Saturday, October 17, 2009
Striking
I can't think of anything today, or even this year, that had as great an effect on me as today. I visited my old school that I had last attended a long, long time ago. I wrote about this already, so... I don't feel like rewriting it now. This is how it is though-- "I put it in the mailbox and left, sitting on the old swings me and my friends used to play on, going to the spot on the field we always met at, sitting back at our lunch table, and then I noticed… something carved on the edge of the table. I didn’t know who wrote it, but… it reminded me of my friends. It said, “We haunt this table forever.” I’m not kidding. At that moment I smiled. Now I get it, and somehow I’ve tried to piece it together. Before me and my friends, there were others who loved that table and didn’t fit into any stereotype. They had memories for this school too, memories that made you happy but severely isolated when you know you can’t go back.
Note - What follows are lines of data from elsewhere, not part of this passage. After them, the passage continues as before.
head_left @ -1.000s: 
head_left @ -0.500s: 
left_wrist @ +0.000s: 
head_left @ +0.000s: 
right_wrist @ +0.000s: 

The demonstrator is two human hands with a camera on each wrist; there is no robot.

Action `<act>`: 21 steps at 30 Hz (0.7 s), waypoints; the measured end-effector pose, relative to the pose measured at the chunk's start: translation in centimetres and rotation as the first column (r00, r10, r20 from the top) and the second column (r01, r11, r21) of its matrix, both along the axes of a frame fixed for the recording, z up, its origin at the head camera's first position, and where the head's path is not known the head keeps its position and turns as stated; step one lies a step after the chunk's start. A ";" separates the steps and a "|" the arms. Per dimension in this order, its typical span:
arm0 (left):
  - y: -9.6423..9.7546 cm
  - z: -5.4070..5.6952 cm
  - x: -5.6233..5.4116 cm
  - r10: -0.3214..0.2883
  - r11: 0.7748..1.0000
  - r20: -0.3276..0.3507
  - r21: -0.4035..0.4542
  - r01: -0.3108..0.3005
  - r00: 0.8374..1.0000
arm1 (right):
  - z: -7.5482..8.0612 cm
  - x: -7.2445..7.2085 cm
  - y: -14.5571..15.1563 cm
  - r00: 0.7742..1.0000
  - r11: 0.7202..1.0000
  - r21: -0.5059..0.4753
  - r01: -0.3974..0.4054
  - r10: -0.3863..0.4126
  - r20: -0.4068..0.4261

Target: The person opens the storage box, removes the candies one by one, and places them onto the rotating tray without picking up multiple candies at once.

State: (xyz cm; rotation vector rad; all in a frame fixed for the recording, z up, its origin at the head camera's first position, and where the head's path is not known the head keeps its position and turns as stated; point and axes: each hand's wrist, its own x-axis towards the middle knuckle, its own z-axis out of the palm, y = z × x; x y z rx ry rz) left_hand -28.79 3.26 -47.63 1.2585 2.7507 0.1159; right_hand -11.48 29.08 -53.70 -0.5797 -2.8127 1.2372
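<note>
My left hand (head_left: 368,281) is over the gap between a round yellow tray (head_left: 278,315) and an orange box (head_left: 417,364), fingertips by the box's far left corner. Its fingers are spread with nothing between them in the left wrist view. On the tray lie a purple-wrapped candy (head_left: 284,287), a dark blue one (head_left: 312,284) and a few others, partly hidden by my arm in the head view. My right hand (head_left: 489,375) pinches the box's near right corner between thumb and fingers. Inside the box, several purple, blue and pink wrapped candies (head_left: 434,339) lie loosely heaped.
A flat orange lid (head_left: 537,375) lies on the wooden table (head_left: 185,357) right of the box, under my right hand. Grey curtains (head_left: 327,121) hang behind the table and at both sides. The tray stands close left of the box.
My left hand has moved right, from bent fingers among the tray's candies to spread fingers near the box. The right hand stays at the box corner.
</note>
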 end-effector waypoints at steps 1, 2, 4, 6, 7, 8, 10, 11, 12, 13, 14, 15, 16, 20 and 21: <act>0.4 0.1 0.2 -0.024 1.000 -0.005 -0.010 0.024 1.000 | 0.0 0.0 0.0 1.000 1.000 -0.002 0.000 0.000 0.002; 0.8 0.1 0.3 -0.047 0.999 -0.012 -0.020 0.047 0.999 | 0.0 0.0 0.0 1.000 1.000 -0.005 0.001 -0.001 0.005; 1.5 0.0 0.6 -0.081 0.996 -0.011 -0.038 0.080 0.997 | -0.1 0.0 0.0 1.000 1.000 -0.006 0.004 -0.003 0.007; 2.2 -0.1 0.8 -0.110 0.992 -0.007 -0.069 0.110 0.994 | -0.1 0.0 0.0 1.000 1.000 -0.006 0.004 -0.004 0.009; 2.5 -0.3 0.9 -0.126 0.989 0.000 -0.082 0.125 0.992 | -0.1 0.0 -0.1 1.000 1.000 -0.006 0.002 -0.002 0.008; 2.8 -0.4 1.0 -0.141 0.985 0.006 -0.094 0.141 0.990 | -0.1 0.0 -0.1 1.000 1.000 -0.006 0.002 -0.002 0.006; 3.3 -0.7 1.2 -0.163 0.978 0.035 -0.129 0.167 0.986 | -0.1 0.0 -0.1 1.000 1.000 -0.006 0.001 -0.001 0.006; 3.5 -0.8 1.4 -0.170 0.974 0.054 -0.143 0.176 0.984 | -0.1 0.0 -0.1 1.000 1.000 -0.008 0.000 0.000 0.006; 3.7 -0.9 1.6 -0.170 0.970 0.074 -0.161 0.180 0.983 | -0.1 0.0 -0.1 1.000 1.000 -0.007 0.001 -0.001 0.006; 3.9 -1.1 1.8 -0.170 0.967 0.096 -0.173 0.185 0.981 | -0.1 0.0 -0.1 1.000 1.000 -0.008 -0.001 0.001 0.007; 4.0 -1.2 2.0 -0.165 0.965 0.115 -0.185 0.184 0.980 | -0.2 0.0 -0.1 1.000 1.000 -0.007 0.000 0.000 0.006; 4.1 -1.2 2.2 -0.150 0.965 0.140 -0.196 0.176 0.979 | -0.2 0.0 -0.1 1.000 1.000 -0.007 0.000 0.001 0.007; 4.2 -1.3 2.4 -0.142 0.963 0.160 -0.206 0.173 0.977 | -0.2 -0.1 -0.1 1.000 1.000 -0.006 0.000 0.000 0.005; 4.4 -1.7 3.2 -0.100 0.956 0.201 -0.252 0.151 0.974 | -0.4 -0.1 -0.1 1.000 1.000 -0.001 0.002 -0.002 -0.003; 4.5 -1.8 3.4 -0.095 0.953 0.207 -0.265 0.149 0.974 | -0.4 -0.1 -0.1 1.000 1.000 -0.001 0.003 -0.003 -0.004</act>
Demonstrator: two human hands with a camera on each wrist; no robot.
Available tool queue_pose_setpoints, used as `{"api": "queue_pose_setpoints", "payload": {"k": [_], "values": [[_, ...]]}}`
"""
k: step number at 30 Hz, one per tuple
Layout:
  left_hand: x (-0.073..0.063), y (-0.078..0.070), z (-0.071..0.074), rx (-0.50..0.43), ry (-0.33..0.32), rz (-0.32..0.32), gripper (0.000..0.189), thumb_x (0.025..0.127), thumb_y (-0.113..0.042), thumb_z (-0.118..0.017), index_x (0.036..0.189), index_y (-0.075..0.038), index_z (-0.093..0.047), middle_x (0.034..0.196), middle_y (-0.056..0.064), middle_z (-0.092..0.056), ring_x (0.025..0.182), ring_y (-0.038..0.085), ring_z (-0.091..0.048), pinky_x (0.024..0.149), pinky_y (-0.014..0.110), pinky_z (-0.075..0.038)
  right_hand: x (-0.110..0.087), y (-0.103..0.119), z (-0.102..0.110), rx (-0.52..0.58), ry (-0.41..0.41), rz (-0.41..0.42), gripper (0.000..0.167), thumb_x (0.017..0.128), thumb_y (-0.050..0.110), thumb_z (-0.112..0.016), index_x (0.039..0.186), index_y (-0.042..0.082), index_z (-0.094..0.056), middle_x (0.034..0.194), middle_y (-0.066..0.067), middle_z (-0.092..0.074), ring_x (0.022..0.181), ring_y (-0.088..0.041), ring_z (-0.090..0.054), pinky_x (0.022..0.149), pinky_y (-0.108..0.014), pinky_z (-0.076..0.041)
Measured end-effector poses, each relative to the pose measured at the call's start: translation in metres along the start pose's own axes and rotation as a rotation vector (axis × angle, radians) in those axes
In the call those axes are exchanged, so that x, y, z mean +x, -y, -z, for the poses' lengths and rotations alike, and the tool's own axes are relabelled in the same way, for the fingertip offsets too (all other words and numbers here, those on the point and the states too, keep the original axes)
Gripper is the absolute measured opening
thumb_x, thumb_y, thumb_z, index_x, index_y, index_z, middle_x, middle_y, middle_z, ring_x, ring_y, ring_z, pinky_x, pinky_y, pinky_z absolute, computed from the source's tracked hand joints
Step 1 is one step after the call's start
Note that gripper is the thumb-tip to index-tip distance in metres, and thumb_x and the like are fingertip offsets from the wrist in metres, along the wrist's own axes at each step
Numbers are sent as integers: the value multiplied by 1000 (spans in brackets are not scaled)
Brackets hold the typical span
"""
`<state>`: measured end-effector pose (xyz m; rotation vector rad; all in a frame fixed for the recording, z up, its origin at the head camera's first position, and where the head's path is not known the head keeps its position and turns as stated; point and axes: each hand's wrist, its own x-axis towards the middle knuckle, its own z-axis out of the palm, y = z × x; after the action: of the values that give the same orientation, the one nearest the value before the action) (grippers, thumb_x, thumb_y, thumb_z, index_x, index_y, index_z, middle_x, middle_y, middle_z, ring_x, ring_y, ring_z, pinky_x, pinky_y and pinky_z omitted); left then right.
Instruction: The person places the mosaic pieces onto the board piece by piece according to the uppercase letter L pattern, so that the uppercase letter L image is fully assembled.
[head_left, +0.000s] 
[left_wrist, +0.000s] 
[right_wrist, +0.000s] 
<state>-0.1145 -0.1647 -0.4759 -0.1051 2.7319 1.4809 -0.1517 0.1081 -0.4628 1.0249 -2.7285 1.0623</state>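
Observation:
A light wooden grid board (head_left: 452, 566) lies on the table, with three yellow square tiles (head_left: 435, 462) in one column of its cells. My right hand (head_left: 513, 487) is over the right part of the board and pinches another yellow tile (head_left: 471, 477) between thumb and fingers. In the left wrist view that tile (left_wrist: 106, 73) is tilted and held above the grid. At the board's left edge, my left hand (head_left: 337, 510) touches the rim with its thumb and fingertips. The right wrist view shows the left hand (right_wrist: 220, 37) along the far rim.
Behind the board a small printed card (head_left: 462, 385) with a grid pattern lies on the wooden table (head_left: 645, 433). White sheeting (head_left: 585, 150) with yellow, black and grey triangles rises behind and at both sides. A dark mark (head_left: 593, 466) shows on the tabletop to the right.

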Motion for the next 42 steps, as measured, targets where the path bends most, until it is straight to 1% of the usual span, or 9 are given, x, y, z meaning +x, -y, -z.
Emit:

This school is home of many generations, over and over, and everyone’s ghost is there, even though each of us is forgotten, each of us erased with time." That's what I wrote for my school blog. I can't think of another time I felt that lonely, isolated, yet happy and nostalgic all at the same. So, yeah, that was today when I visited my old elementary school! It was a blast visiting it like this, even so, because before this I had just visited the hellish place known as my old middle school. I hated that school, no good memories were left behind for me at ALL.